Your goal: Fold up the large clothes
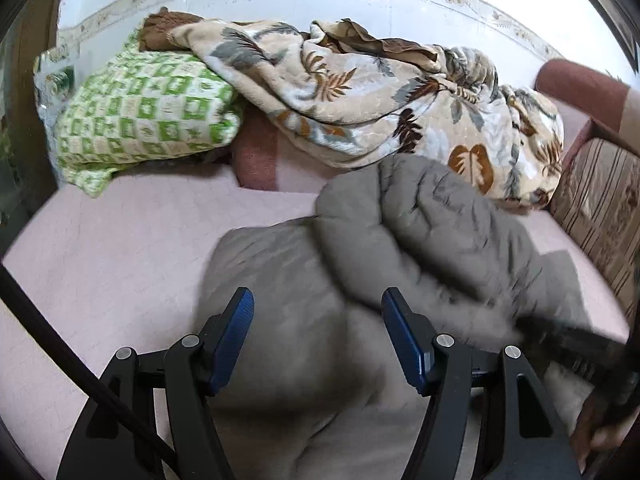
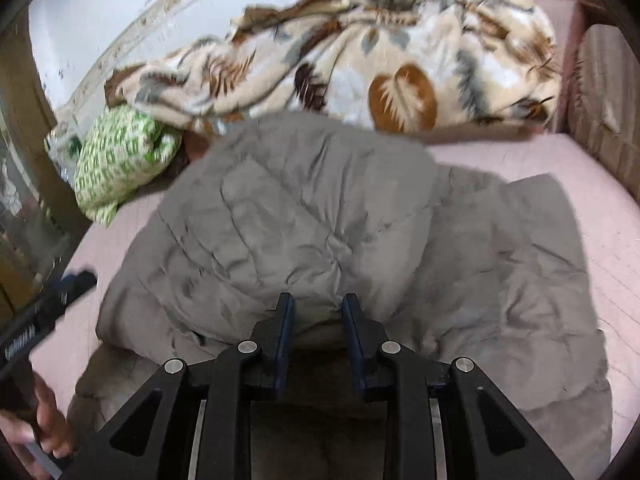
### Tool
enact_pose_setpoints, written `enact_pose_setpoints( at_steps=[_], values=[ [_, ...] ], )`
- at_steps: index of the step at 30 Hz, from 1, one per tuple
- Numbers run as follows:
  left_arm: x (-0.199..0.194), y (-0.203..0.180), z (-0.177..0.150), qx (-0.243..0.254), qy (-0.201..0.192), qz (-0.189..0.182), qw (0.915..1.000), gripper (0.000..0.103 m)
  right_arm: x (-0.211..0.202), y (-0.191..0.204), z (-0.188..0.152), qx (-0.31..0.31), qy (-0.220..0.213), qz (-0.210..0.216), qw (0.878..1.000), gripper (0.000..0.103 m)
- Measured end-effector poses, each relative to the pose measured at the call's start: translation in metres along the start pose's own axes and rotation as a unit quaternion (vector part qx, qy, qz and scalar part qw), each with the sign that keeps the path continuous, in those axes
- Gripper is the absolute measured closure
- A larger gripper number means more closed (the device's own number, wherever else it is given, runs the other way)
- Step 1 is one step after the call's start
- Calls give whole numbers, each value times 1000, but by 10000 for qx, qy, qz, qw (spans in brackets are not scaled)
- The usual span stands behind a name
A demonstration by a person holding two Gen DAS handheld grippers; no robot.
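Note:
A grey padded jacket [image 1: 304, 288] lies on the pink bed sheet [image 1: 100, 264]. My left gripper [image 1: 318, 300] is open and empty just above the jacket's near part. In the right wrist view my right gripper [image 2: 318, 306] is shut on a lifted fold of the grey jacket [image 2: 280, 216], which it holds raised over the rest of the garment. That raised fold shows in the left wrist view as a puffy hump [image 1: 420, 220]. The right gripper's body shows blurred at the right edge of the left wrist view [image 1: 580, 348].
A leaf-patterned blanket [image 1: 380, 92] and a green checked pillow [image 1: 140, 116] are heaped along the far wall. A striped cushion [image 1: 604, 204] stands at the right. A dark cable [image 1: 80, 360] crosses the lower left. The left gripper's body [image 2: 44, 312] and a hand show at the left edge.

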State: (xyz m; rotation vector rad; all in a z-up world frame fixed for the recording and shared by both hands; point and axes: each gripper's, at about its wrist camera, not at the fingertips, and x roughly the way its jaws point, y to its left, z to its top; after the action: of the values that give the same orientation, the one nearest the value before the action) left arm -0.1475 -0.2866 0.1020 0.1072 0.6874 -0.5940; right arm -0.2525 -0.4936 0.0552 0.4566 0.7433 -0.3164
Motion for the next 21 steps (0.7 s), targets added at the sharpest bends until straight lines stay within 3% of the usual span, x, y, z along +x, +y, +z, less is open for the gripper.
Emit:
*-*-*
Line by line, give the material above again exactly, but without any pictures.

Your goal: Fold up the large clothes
### Tool
enact_pose_setpoints, written `enact_pose_setpoints( at_steps=[_], values=[ [_, ...] ], )`
- at_steps: index of the step at 30 Hz, from 1, one per tuple
- Numbers run as follows:
  left_arm: x (-0.199..0.194), y (-0.203..0.180), z (-0.177..0.150), qx (-0.243..0.254), qy (-0.201..0.192), qz (-0.189..0.182), qw (0.915..1.000), gripper (0.000..0.103 m)
  right_arm: x (-0.211..0.202), y (-0.191..0.204), z (-0.188..0.152), qx (-0.31..0.31), qy (-0.220..0.213), qz (-0.210..0.216), qw (0.878..1.000), gripper (0.000..0.103 m)
- Measured end-effector poses, each relative to the pose measured at the call's start: translation in metres along the start pose's own axes and rotation as a unit quaternion (vector part qx, qy, qz and scalar part qw), each with the sign that keeps the path continuous, in those axes
- Gripper is the absolute measured closure
- A larger gripper number means more closed (the device's own number, wherever else it is given, runs the other way)
- Step 1 is one step after the call's start
- Calls give whole numbers, each value times 1000, but by 10000 for qx, qy, qz, qw (spans in brackets are not scaled)
- The usual span stands behind a name
A demonstration by a person holding two Gen DAS handheld grippers; no robot.
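Note:
A grey padded jacket [image 1: 304, 288] lies on the pink bed sheet [image 1: 100, 264]. My left gripper [image 1: 318, 300] is open and empty just above the jacket's near part. In the right wrist view my right gripper [image 2: 318, 306] is shut on a lifted fold of the grey jacket [image 2: 280, 216], which it holds raised over the rest of the garment. That raised fold shows in the left wrist view as a puffy hump [image 1: 420, 220]. The right gripper's body shows blurred at the right edge of the left wrist view [image 1: 580, 348].
A leaf-patterned blanket [image 1: 380, 92] and a green checked pillow [image 1: 140, 116] are heaped along the far wall. A striped cushion [image 1: 604, 204] stands at the right. A dark cable [image 1: 80, 360] crosses the lower left. The left gripper's body [image 2: 44, 312] and a hand show at the left edge.
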
State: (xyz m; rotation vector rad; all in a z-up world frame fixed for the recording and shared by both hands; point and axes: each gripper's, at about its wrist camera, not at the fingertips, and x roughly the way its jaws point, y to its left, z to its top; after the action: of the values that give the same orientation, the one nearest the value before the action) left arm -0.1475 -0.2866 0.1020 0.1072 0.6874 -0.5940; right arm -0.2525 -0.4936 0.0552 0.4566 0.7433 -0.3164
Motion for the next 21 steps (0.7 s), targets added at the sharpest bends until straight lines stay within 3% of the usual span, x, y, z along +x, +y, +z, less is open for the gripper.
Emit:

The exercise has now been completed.